Children with neurofibromatosis type 1 (NF1) commonly suffer from the effects of cognitive, behavioral, and motor impairments. At present, there is no specific treatment for this NF1 complication. In this project, the investigators will assess the safety and clinical benefit of N-acetylcysteine (NAC) as a pharmacological intervention in children with NF1. This drug choice is based on the recent findings from mouse models to study the central nervous system manifestations of NF1 at Cincinnati Children's Hospital Medical Center (CCHMC). These findings revealed a role for myelin-forming oligodendrocytes in the control of nitric oxide synthases (NOS) and their product, nitric oxide (NO), in maintenance of brain structure and function, including regulation of behavior and motor control. Treating these mice with NAC corrected cellular and behavioral abnormalities. This data from animal models of NF1 along with uncontrolled clinical observations in children with NF1 suggest that the antioxidant compound, NAC, may reduce these impairments. Therefore, the investigators propose performing a single center double-blind placebo controlled, prospective, Phase II study to explore safety, tolerability, and efficacy of NAC on motor behavior and/or learning in children with NF1 aged 8 through 16 years old. Participants will be carefully monitored for side effects. Primary and secondary outcome measures will be administered at baseline, follow-up, and post-treatment.

Study Overview

• Status: Active, not recruiting
• Conditions: Neurofibromatosis 1
• Intervention / Treatment: Drug: N-Acetyl cysteine; Other: Placebo

Detailed Description

This is a phase II clinical trial with the goal to explore safety, tolerability, and efficacy of NAC on motor behavior in children with NF1 aged 8 through 16 years old. The investigators hypothesize that NAC therapy will improve motor function evaluated by the PANESS scale. This is based on studies demonstrating that NAC significantly improved impairments in the animal model of NF1. The investigators will also analyze NAC effects on attention deficit and impulsivity in children with NF1.

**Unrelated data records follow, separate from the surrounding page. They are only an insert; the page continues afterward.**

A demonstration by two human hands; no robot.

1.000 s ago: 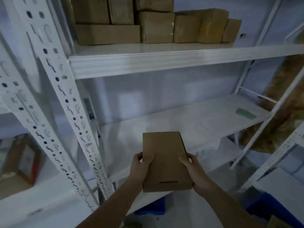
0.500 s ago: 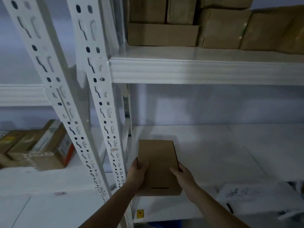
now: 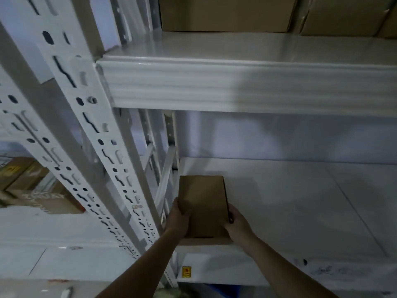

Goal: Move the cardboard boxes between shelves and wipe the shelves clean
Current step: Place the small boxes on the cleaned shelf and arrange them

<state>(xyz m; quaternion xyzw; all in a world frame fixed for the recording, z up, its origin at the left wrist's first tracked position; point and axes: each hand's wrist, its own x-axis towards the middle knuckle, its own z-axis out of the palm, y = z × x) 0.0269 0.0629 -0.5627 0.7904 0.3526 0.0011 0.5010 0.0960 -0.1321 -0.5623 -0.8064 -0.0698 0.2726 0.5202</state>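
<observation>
Both hands [image 3: 206, 222] grip the cardboard box [image 3: 203, 206] on the shelf [image 3: 290, 211].

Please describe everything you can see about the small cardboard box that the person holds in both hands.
The small cardboard box is plain brown, flat and rectangular, with a thin dark slit near its near edge. It lies flat at the front left corner of the lower shelf, its long side pointing inward. The left hand grips its left edge and the right hand its right edge. Whether it fully rests on the shelf is unclear.
</observation>
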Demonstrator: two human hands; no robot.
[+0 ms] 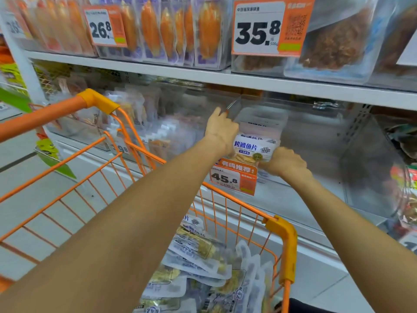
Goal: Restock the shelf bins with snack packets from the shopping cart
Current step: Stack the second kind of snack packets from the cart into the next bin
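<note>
- A stack of white snack packets with blue lettering is gripped at its left edge by the left hand and at its lower right by the right hand.
- The stack is held at the front of a clear plastic shelf bin, above an orange 45.8 price tag.
- More such packets are piled in the orange wire shopping cart below.

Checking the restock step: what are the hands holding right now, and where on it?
Both hold a stack of fish-fillet packets at the clear bin: left hand on its left edge, right hand on its lower right corner.
</note>
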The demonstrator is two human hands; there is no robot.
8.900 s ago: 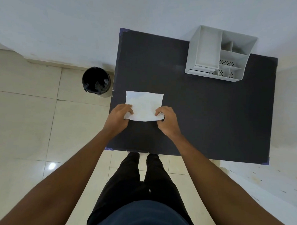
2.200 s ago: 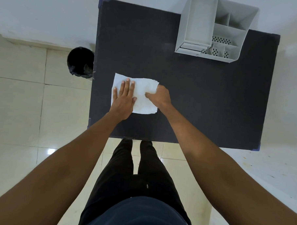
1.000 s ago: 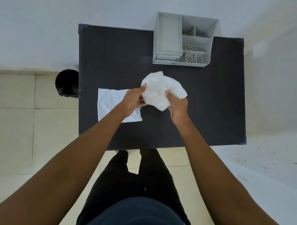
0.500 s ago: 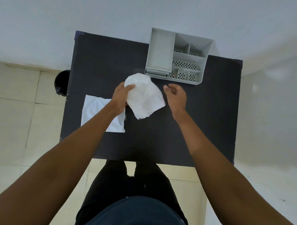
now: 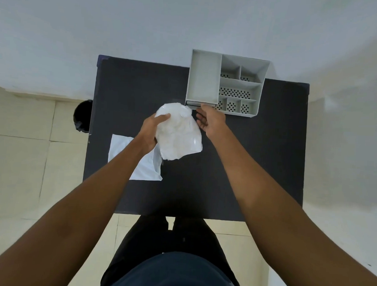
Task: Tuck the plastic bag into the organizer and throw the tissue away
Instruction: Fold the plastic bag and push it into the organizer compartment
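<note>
My left hand [image 5: 151,130] grips a crumpled white plastic bag [image 5: 179,133] and holds it above the black table [image 5: 258,156]. My right hand [image 5: 210,120] is open just right of the bag, fingers apart, close to the front edge of the grey organizer [image 5: 204,78]. The organizer stands at the table's far edge, with one large bin on its left and several small perforated compartments on its right. A flat white tissue [image 5: 120,152] lies on the table's left part, partly hidden by my left forearm.
A black bin [image 5: 83,116] stands on the tiled floor just left of the table, half hidden by the table edge. A white wall runs behind the table. My legs are below the table's near edge.
The bag was lifted off the tissue with both hands. My right hand let go of it and now hovers open by the organizer; my left hand has carried the bag closer to the organizer.
</note>
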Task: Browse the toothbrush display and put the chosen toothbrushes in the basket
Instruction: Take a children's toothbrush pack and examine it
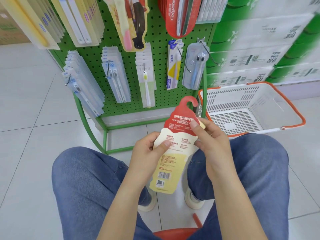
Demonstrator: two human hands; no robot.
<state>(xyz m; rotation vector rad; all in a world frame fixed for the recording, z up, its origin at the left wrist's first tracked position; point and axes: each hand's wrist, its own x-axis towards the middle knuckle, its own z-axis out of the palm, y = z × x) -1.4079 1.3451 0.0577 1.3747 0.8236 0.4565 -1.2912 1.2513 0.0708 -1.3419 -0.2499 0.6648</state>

This study will also help develop novel predictive biomarkers of response to neurocognitive therapies in patients with NF1 which are needed to evaluate treatment outcomes.

The investigators will gain information in children with NF1 about possible clinical benefit of anti-oxidant treatment and to develop and evaluate quantitative brain-based and blood biomarkers relating to presence of NF1, symptom severity, and response to antioxidant therapy. Clinically, 50 percent of children with NF1 are underperforming or failing at school. This frequently leads to decreased educational attainment and fewer opportunities as adults. An important first step was preliminary work using the PANESS scale and Transcranial Magnetic Stimulation (TMS)-evoked Short Interval Cortical Inhibition (rSICI) in children with NF1. The investigators propose to develop and extend understanding of NF1-related motor and learning behavior in response to antioxidant therapy with NAC. The purpose of the present study is to 1) evaluate tolerability, safety, and clinical benefit of NAC in this double-blind placebo controlled study using the motor function scale (PANESS); 2) to evaluate the effects of NAC on measures of NF1 neurocognitive symptomatology (ADHD/impulsive symptoms, executive function, working memory); and 3) to determine if TMS measurement (SICI) in children with NF1 will correlate with clinical effects of NAC treatment and evaluate utility of advanced brain imaging and spectroscopy measurements in children with NF1, and effects of NAC therapy.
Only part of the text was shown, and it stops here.